We divided the study patients into tertiles according to their baseline PAV: low tertile, PAV <47.7% (n = 220); intermediate tertile 47.7% to <50.9% (n = 220); and high tertile ≥50.9% (n = 220).

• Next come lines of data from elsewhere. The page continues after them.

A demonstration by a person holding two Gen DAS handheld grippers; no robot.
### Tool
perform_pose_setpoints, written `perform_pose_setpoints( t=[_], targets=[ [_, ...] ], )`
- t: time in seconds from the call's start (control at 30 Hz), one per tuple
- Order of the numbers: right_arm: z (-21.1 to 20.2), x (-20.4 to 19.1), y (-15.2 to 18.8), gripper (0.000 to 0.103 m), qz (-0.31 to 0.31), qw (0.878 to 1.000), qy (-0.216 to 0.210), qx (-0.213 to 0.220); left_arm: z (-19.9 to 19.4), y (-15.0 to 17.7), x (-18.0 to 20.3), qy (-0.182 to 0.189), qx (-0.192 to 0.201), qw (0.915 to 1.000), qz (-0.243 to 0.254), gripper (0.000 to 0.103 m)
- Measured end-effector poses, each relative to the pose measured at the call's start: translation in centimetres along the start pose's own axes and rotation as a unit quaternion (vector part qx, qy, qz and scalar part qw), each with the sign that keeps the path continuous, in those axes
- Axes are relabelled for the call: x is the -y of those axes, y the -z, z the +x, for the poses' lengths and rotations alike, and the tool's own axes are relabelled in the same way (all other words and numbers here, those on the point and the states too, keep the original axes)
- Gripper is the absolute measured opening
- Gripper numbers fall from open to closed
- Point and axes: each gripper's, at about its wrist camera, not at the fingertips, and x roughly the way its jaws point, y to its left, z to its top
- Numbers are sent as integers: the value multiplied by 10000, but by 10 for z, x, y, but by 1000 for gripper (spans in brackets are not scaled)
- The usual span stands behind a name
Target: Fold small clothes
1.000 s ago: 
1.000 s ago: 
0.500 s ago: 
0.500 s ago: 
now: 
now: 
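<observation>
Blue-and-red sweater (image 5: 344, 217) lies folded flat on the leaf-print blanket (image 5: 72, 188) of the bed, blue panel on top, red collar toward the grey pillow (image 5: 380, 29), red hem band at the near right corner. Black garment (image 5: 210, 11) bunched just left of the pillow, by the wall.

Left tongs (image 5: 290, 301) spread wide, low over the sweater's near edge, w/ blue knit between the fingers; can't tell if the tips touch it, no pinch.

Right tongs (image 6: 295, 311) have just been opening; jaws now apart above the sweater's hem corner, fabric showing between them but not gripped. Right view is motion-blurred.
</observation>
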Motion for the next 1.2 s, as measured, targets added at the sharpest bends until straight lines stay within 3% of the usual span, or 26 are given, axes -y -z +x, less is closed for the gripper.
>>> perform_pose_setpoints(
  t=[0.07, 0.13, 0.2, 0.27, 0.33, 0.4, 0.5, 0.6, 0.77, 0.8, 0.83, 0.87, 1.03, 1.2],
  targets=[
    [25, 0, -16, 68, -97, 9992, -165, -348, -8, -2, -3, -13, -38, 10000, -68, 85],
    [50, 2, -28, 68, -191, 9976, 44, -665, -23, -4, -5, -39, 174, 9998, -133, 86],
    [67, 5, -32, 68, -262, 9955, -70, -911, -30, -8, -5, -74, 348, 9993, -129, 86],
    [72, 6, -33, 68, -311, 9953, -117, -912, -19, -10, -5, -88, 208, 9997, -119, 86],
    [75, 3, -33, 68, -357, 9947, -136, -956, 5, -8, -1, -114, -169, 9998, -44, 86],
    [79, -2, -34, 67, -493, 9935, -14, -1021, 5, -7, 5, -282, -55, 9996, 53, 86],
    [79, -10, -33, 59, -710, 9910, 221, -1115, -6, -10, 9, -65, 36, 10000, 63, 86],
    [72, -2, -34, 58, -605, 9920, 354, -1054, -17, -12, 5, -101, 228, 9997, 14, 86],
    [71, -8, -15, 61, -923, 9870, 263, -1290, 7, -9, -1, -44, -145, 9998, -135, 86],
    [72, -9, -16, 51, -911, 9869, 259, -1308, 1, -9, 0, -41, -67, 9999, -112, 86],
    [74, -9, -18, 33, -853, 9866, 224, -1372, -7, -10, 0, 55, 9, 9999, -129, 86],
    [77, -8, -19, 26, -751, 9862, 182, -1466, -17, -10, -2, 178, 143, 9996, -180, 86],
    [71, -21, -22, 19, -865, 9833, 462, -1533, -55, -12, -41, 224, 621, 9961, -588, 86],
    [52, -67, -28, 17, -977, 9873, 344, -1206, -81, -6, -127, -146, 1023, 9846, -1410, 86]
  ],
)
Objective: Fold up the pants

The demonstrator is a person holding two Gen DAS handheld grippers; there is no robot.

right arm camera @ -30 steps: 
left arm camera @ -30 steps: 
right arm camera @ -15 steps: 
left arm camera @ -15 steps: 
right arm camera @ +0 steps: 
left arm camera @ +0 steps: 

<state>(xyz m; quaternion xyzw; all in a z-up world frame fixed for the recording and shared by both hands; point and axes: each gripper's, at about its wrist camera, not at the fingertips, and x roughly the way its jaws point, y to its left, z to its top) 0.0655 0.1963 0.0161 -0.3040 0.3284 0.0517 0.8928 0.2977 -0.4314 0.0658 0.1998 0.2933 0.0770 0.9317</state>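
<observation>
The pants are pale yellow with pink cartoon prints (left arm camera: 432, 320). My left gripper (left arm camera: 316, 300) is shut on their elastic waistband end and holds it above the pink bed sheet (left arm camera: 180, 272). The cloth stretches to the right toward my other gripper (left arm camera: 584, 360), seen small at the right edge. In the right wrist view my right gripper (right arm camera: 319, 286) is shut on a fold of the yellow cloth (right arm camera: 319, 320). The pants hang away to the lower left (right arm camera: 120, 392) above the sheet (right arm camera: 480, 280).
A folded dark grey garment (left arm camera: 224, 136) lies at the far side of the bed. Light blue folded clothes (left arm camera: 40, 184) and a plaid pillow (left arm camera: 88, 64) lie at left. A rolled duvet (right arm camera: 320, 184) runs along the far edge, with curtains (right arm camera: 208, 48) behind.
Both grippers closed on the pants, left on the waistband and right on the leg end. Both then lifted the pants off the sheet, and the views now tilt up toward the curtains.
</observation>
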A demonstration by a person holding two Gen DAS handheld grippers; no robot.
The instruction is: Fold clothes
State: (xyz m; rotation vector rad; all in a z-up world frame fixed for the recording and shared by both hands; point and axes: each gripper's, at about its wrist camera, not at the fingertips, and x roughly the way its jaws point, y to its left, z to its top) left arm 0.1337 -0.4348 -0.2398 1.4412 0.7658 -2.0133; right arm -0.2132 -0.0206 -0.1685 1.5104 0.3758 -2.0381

The baseline characteristics of the subjects are listed in Table 1 . The highest PAV tertile group patients were likely to be older (56.9 years [50.2, 65.2] vs 57.7 years [50.0, 67.5] vs 60.4 years [52.5, 67.9], low vs intermediate vs high tertiles, p = 0.052) and more likely to have had previous cardiac intervention (7.7% vs 9.1% vs 15.5%, p = 0.02). The profiles of plasma glucose and lipids and the prevalence of cardiovascular risk factors, such as diabetes mellitus, hypertension, hypercholesterolemia, and current smoking, did not differ among these tertiles. Clinical presentations and Framingham risk scores were also similar. As listed in Table 2 , by multivariable linear analysis, male gender (p = 0.046), patient age (p = 0.0006), and a history of previous cardiac intervention (p = 0.004) were independently associated with baseline PAV.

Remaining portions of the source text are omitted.